Changement de discours. L’année 2018 a été marquée, sur le crédit, par un écartement des écarts avec les taux sans risque (spread). A l’époque, les Banques centrales américaine et européenne préparaient les marchés à des hausses de taux d’intérêts supplémentaires pour la première et à une certaine normalisation de sa politique monétaire pour la seconde. Rares sont ceux qui, il y a quelques mois, imaginaient que la situation de 2019 allait être différente de celle observée au dernier trimestre de 2018. Seulement, c’était sans compter l’attention particulière que portent les Banques centrales à l’évolution des indices. Ainsi, dans un discours au début du mois de janvier, Jerome Powell a favorablement surpris les investisseurs, laissant entendre que l’institution pourrait marquer une pause dans son rythme de son relèvement de taux. De la même manière, au mois de février, la Banque centrale européenne, qui a cessé de racheter massivement de la dette sur les marchés en décembre dernier a déclaré qu’elle pouvait, si besoin, recourir à nouveau à des opérations de refinancement à long terme (LTRO), comme elle l’avait déjà fait en 2014, 2015 ou 2016.

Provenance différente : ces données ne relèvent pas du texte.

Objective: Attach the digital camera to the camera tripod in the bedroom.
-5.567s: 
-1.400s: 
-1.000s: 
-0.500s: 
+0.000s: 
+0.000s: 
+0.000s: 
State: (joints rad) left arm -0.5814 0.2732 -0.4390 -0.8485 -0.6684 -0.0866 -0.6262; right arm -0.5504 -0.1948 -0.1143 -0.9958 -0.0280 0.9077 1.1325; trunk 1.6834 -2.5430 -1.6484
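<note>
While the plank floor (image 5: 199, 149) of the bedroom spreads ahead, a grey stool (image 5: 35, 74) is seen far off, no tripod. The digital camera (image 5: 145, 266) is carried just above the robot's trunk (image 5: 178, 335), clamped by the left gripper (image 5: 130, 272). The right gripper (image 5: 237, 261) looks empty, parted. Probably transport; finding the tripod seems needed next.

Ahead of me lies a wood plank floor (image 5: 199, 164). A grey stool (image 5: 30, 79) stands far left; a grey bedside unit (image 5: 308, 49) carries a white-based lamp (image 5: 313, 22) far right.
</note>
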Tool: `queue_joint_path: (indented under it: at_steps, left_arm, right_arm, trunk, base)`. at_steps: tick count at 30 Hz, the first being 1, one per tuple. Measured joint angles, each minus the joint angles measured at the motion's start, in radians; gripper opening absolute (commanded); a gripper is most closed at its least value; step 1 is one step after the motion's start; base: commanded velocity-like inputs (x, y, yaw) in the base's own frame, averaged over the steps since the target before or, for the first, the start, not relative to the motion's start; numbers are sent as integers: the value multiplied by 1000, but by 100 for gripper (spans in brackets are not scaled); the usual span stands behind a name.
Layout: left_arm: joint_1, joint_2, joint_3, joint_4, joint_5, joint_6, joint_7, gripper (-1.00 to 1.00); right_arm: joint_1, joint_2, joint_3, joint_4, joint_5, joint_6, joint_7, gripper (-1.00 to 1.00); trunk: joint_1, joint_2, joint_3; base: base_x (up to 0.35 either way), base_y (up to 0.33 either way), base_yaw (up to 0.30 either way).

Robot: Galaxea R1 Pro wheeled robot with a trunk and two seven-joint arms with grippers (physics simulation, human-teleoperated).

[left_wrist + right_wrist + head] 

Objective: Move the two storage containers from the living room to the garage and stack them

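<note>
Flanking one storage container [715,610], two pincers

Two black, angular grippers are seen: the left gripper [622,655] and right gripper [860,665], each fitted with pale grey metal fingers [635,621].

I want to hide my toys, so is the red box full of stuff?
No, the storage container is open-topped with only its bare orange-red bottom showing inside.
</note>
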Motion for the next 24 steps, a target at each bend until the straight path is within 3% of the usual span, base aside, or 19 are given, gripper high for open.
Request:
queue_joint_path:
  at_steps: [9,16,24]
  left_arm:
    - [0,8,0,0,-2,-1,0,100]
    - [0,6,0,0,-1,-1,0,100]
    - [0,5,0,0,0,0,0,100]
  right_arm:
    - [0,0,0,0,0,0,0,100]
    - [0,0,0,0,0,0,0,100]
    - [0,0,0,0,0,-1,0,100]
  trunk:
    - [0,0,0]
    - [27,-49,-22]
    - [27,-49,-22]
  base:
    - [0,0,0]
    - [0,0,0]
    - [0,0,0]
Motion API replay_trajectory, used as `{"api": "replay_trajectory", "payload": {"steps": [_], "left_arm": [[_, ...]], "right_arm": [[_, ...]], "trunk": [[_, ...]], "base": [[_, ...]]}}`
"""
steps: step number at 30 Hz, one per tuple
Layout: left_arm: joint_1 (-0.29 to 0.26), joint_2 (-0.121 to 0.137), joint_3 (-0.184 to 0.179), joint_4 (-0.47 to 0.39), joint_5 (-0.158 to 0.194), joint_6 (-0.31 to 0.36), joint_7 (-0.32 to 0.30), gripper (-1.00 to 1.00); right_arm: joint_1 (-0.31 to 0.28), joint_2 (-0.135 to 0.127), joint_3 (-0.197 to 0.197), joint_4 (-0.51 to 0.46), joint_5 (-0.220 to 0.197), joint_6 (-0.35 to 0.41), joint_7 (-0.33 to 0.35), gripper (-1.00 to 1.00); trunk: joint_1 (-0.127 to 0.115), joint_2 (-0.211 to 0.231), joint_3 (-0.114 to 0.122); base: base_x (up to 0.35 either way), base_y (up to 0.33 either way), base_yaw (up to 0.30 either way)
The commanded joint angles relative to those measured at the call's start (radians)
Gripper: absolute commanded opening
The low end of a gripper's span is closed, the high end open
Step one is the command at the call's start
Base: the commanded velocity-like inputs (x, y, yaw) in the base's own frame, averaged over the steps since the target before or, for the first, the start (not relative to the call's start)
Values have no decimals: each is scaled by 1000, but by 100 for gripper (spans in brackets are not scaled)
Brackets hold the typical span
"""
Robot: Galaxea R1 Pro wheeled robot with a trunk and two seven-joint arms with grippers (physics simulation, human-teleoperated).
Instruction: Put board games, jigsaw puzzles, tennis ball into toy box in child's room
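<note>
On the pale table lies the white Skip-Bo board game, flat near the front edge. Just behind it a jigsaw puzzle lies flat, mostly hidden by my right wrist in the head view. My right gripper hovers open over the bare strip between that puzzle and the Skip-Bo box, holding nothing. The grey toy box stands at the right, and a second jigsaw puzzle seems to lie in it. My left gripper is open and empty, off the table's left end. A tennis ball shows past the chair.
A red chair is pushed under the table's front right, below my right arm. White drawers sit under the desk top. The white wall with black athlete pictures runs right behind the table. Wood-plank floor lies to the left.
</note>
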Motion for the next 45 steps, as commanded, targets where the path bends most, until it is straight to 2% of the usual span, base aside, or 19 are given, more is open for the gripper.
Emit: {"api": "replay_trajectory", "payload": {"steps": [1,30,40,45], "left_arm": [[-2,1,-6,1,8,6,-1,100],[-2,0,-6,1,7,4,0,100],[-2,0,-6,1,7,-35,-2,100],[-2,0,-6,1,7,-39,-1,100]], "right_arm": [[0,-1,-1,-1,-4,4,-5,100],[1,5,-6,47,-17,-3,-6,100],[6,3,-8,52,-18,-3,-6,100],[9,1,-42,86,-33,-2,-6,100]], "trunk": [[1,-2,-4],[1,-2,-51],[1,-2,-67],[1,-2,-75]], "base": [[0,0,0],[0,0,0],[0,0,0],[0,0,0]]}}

 Il n’en a pas fallu plus pour rassurer les opérateurs, à la fois sur les actions, mais aussi le crédit, dont la valeur s’est vite appréciée. Les taux de crédit des entreprises européennes les mieux notées sont donc passés d’environ 0,8 % en décembre à 0,5 % au mois de mai, tandis que pour le haut rendement (les entreprises les moins bien notées), il est de 4 % aujourd’hui contre plus de 5 % fin 2018. Dans le même temps, le taux des emprunts d’Etat à dix ans allemands est passé de +0,2 % à -0,08 %.

Opportunité. Même après ce mouvement - et les très médiatiques déboires de Rallye à la fin du mois de mai -, certains professionnels attendent de nouvelles entrées sur la classe d’actifs, considérant qu’elle pourrait encore s’apprécier. Car qui dit taux bas, dit difficultés pour les investisseurs de placer leur capital. Sachant que les taux de dépôt de la Banque centrale européenne restent toujours négatifs, et qu’il en coûte donc de conserver ses avoirs sous la forme monétaire. « Même si la volatilité constatée sur le marché du crédit a été forte en fin d’année dernière, nous observons aujourd’hui des forces de rappel pour un resserrement des spreads », anticipe Vincent Marioni, responsable de la gestion crédit chez Allianz Global investors.
 Alors, certes, les risques politiques perdurent, mais « du fait du discours accommodant des banques centrales et de la robustesse des entreprises dans leur ensemble, personne ne s’attend à un drame sur les marchés obligataires à horizon douze mois », conclut le professionnel.